Invoices are generated quarterly by the Program Administrator and will be provided to the Approved Vendor to send to its contracting utility. Per the REC contract, invoices are generated on or around the first day of March, June, September, and December. Any project that has been deemed Energized by the Program Administrator prior to these invoice generation dates will be included in the invoice. The Approved Vendor must send the invoice to the contracting utility by the 10th day of the same month. Invoices are generated by the Program Administrator on or around the first business day of each of the months noted above as a one-time event for each quarter, rather than on a rolling basis during the invoicing window.

The deadline for the contracting utility to issue the first (or only) payment for a project is the last business day of the following month (April, July, October, and January) for the first invoice from a given contract or the last business day of the same month (March, June, September, and December) for subsequent invoices from a given contract. Thus, there could be a maximum period of up to five months between a project being deemed Energized by the Program Administrator and issuance of the first payment. For example, if a project is deemed Energized on June 2 and the Approved Vendor has not yet sent any invoices under the relevant REC contract, the utility would issue the first (or only) payment by the last business day of October.  The minimum possible period would be one month – if a project is deemed Energized on May 31 and the Approved Vendor has previously received payments under its REC contract, then the first (or only) payment for that project would be received by the last business day of June.

Why does the sum of the annual delivery obligations on page 2 of Schedule B of the ABP REC Contract sum to a number smaller than the total 15-year delivery obligation?

As PJM-GATS and M-RETS create only whole RECs, the delivery obligation for each year must be rounded down to a whole REC. As a result, the sum of the annual delivery obligations almost always is less than the total 15-year delivery obligation. Having lower annual delivery obligations also conveys to Sellers the benefit of reducing the potential for REC under-delivery and commensurate collateral drawdowns.

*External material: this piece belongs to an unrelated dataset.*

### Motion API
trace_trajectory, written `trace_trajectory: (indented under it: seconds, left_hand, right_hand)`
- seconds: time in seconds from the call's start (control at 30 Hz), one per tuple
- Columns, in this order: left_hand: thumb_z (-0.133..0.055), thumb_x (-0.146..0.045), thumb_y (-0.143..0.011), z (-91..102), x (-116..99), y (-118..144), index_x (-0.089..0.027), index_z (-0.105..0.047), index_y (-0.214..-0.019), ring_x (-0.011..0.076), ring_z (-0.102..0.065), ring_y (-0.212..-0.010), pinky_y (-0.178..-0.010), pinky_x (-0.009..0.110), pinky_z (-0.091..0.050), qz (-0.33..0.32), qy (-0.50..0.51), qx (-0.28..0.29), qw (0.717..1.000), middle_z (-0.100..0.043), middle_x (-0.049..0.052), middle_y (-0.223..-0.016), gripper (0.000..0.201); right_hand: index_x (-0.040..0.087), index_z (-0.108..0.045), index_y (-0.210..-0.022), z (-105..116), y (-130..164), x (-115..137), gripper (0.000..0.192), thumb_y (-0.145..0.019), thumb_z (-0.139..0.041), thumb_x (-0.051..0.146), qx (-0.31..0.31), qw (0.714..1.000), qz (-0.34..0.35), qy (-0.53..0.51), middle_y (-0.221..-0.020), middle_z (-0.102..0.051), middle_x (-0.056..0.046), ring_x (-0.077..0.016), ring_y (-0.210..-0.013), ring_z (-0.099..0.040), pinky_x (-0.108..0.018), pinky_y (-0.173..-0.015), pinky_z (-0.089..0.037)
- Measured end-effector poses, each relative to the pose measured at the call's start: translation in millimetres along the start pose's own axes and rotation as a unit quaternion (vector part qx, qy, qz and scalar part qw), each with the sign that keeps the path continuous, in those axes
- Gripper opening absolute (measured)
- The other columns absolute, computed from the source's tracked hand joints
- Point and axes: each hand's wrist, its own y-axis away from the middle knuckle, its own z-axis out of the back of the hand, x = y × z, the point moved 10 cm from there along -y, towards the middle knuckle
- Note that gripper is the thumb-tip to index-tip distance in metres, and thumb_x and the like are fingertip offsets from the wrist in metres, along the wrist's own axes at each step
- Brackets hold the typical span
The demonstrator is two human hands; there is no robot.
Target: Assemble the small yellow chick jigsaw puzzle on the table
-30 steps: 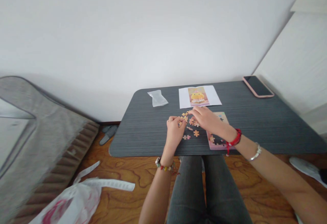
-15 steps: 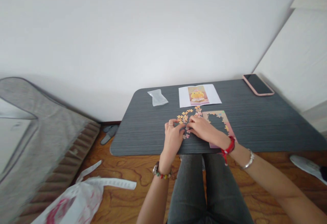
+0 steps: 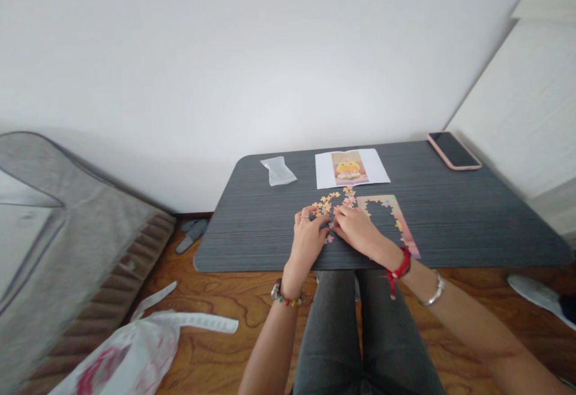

Annual evaluations of delivery performance as described in Section 6(d) of the Cover Sheet to the REC contract are based on annual delivery obligations, i.e. each delivery year’s Delivery Year Expected REC Quantity. The 15-year delivery obligation, i.e. the Designated System Contract Maximum REC Quantity, is used in calculating payment but is not used in evaluating annual REC deliveries. Thus, a project can deliver fewer RECs by the end of the delivery term than the 15-year delivery obligation indicates and still be fully compliant with its delivery obligations under the REC contract.